Records from a data collection —
[Start of Attachment]
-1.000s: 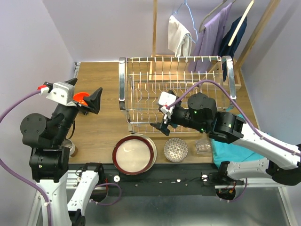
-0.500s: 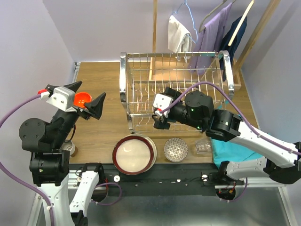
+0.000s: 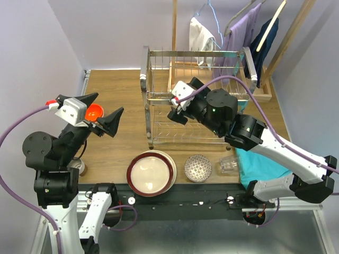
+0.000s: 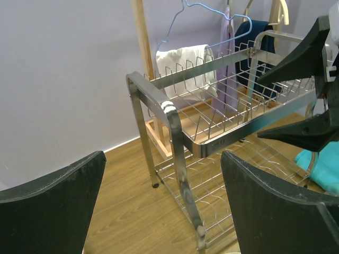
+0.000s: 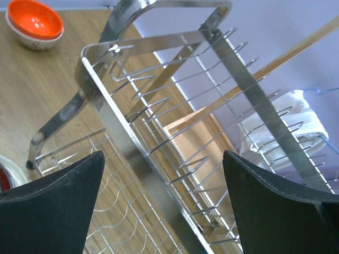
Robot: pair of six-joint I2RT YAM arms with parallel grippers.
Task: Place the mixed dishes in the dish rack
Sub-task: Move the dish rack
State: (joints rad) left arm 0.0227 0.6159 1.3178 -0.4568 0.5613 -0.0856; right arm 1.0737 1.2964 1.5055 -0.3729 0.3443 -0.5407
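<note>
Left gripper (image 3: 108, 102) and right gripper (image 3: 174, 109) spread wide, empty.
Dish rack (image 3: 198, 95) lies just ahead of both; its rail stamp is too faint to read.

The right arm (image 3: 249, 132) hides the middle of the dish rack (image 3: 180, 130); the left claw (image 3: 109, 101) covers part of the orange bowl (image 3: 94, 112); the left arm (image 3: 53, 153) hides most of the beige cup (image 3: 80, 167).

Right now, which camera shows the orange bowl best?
Right wrist: the orange bowl shows nearly whole, unobstructed, past the dish rack. Top external shows it partly hidden behind the left gripper; left wrist misses it entirely.
</note>
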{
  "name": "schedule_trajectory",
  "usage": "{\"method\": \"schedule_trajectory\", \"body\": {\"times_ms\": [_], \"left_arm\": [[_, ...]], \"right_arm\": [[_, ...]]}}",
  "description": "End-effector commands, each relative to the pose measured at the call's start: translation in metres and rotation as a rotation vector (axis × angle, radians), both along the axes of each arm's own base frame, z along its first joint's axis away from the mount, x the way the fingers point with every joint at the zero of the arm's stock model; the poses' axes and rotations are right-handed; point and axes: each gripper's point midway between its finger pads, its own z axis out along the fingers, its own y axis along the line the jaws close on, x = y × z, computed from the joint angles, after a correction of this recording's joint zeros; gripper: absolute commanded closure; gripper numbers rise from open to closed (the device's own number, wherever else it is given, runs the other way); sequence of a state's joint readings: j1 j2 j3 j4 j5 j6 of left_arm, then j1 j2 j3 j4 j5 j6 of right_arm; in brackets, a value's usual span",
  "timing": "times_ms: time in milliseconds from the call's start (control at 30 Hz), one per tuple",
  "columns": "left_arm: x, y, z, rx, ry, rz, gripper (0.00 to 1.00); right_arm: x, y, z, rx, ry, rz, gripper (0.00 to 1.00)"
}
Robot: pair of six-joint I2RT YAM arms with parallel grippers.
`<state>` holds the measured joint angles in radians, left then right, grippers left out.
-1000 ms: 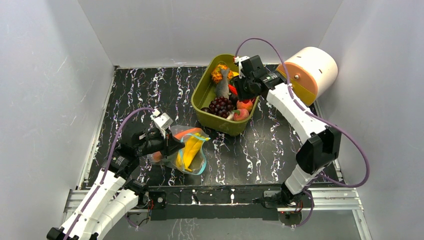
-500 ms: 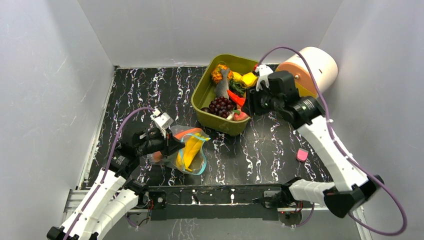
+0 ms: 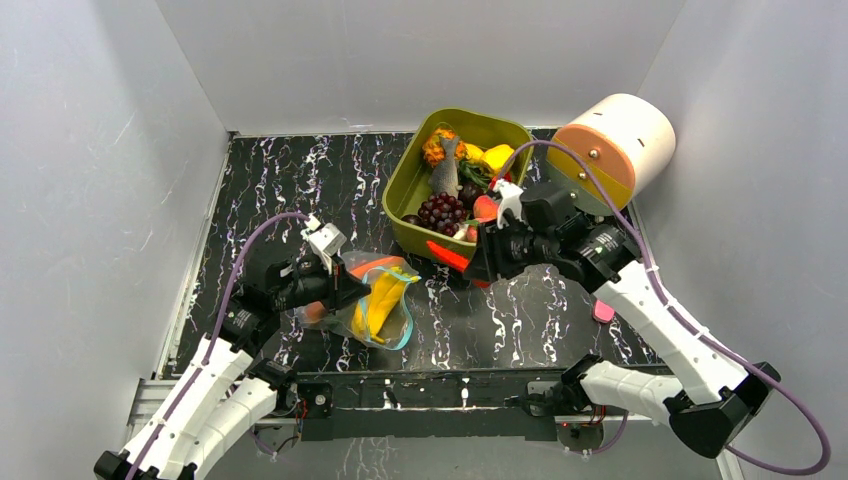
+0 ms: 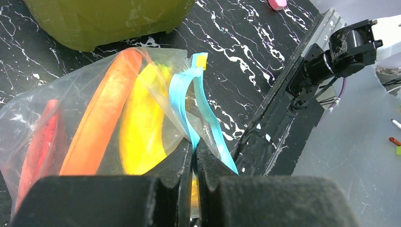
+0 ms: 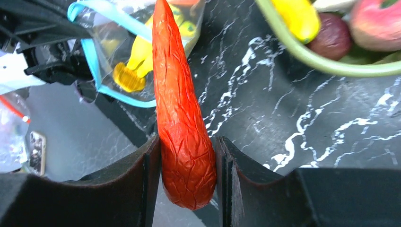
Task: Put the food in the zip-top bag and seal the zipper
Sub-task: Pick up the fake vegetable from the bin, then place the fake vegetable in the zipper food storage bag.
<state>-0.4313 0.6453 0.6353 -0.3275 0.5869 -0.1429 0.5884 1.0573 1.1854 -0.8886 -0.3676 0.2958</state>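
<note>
Right tool (image 5: 187, 153) pinched the red-orange toy food (image 5: 177, 85) by its thick end, one jaw on either side, with the tapered tip sticking straight out ahead. It hung over the bench (image 3: 300, 170), just clear of the near wall of the olive tub (image 3: 405, 185).

Left tool (image 4: 194, 153) was pressed together on the clear film of the zip-top bag (image 4: 80, 85), right at the teal zipper (image 4: 182, 90). That hold propped the mouth apart in a loop. The bag lay on the bench beside the left arm. A yellow piece (image 4: 142, 127) and an orange piece (image 4: 99, 127) were already inside it.

What mattered for the coming move was the line-up. The bag lay to the left of the right tool and somewhat nearer the bases, not far off. In the right wrist view the food's long axis ran toward the teal loop, tip first. The left arm was nearer the bag but was busy holding it, so the insertion looked to fall to the right arm. It would probably have to slide the food lengthwise into the mouth without knocking the rim shut.
</note>
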Motion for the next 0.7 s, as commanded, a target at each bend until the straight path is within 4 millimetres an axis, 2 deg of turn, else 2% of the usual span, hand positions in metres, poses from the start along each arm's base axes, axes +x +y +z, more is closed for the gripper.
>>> {"method": "schedule_trajectory", "body": {"times_ms": [0,133,367,500,667], "left_arm": [[0.005,-0.006,0.022,-0.05,-0.047,-0.007,0.98],[0.008,-0.008,0.028,-0.065,-0.058,-0.007,0.98],[0.006,-0.011,0.04,-0.09,-0.061,-0.021,0.98],[0.001,-0.012,0.044,-0.106,-0.053,-0.029,0.98],[-0.004,-0.014,0.044,-0.134,-0.042,-0.043,0.98]], "right_arm": [[-0.02,0.027,0.016,0.084,-0.003,0.064,0.81],[-0.044,0.045,0.011,0.053,0.015,0.139,0.8],[-0.065,0.064,-0.007,-0.01,0.04,0.221,0.8],[-0.073,0.08,-0.016,-0.016,0.055,0.249,0.8],[-0.075,0.112,-0.018,-0.019,0.036,0.281,0.8]]}}
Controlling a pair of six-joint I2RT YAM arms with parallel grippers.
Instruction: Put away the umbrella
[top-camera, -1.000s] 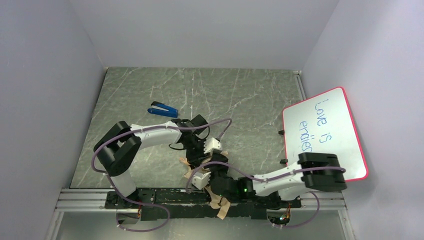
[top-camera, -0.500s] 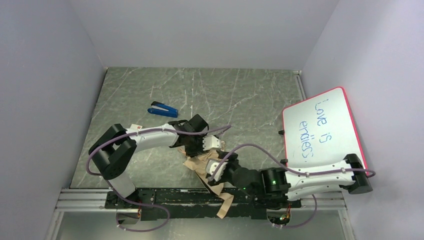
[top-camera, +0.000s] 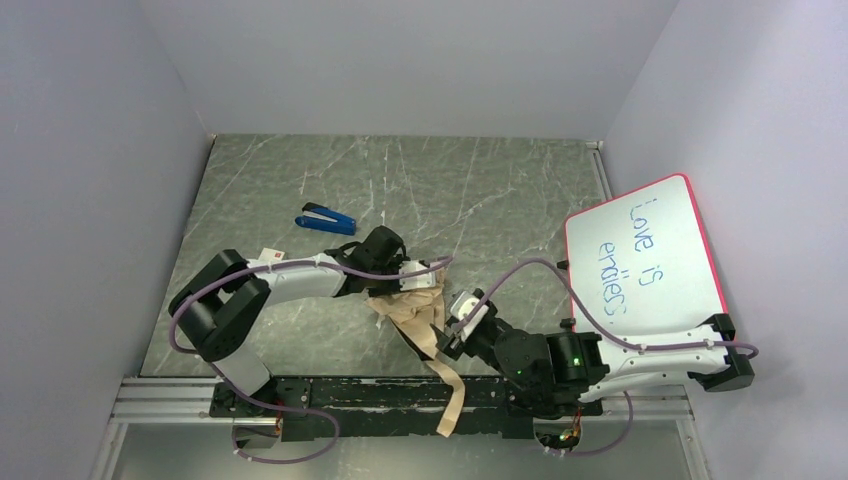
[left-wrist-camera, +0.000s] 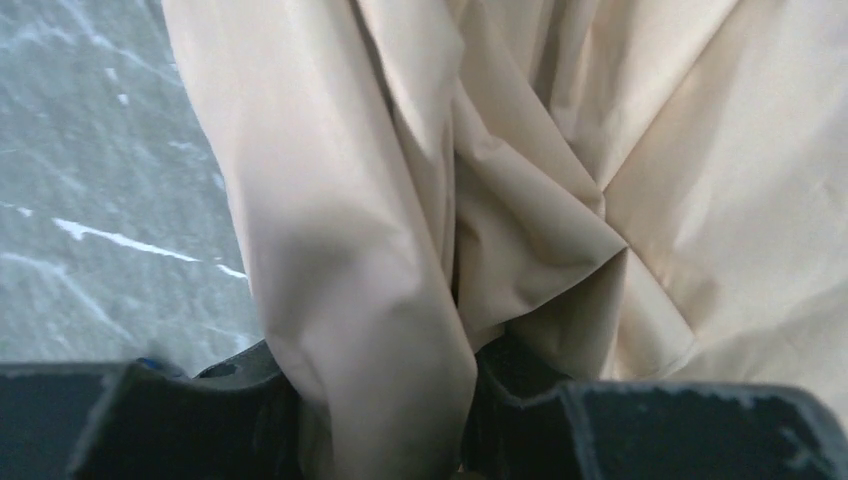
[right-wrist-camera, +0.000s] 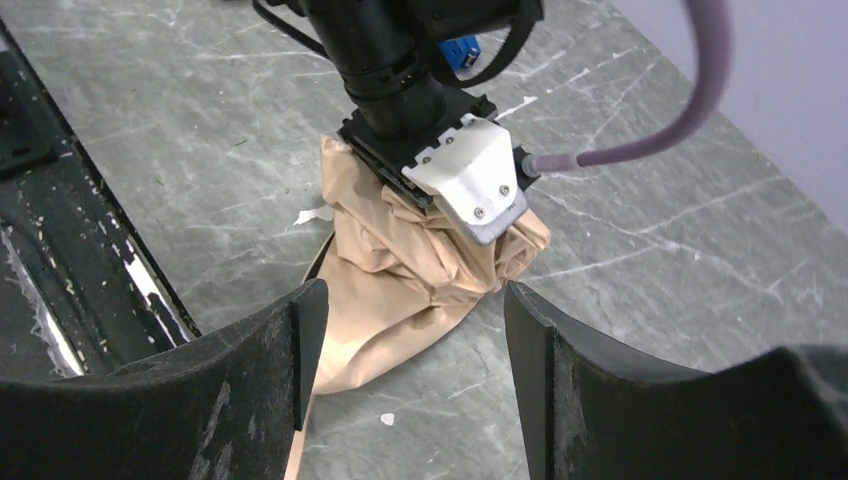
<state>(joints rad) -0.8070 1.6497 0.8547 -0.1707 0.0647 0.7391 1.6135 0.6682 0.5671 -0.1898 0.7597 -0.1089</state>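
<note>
The umbrella lies crumpled by the middle of the counter's near edge, with a strip of fabric trailing over that edge. The left end effector pinches a fold of its beige canopy. The right end effector hovers just beside it, fingers spread.

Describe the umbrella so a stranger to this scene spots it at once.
On the grey marble table, look at the middle of its near edge. The umbrella is the crumpled beige cloth bundle pinched by the left pincer, a strip trailing over the black rail. Nothing else is soft or beige: the stapler is blue, the whiteboard red-rimmed.
</note>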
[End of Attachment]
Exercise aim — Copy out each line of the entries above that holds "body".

Answer area —
  "usage": "{\"method\": \"schedule_trajectory\", \"body\": {\"times_ms\": [_], \"left_arm\": [[_, ...]], \"right_arm\": [[_, ...]]}}",
>>> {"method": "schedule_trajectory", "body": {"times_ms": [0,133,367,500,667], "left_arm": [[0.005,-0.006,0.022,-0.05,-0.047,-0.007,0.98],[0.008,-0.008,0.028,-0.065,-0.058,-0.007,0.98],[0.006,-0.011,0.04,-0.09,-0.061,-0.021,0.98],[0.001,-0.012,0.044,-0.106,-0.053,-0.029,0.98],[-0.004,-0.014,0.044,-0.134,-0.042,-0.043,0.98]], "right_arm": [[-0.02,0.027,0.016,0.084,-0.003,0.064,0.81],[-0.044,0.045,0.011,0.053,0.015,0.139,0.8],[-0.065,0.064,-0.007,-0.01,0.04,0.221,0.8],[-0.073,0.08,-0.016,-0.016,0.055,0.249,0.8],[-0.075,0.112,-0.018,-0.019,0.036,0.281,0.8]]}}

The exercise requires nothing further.